**What the task requires:**
Each line with the string "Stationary" is to be copied from the records below.

Data records

════════════════════

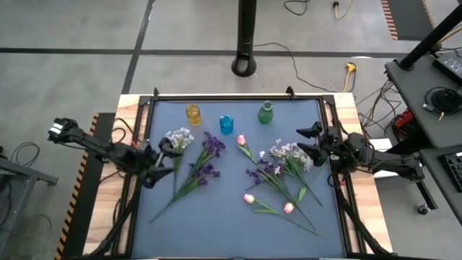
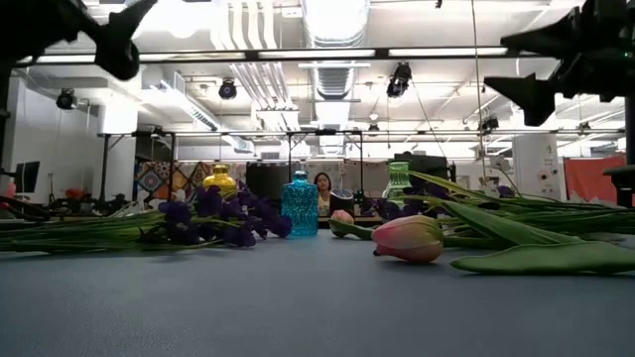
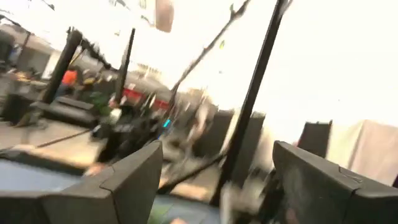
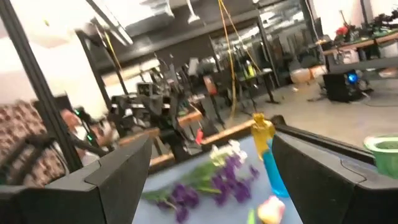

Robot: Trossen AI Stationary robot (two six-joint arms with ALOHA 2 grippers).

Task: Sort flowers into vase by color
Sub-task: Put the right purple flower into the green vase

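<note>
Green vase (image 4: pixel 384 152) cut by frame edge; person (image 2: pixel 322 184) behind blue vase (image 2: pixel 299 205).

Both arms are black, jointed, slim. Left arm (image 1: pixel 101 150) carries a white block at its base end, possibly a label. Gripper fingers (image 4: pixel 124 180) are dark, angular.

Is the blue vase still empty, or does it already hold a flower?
Empty. The blue vase stands upright with no stem in it; the flowers lie flat on the mat.

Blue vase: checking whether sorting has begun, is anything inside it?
No stem rises from the blue vase; the flowers lie flat on the table. Its inside below the neck is hidden.
</note>
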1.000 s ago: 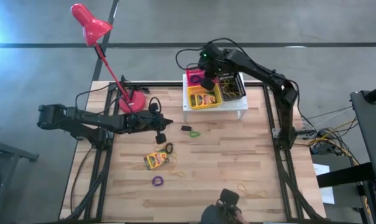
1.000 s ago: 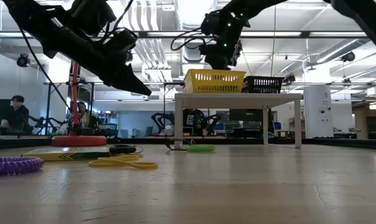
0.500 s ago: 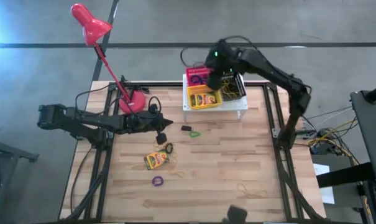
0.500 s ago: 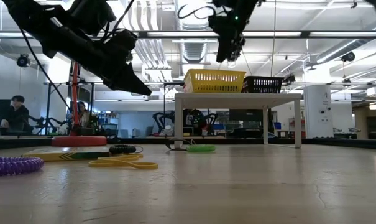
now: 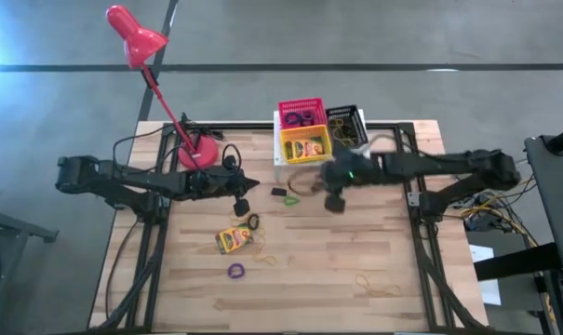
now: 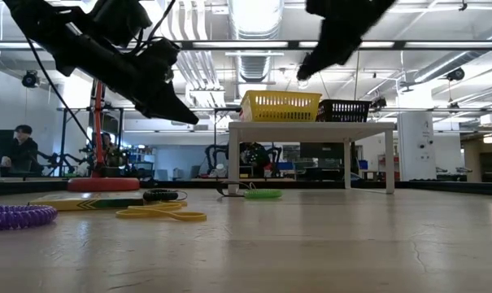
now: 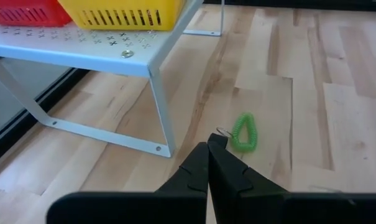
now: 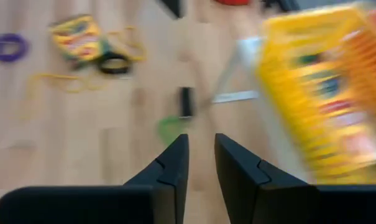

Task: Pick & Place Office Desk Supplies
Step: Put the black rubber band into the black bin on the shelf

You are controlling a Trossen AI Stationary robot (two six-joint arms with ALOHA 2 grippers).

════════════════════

**Response box:**
Robot: Trossen AI Stationary robot (two six-joint arms with ALOHA 2 grippers).
You are controlling a Trossen AI Stationary robot (two six-joint arms with ALOHA 2 grippers).

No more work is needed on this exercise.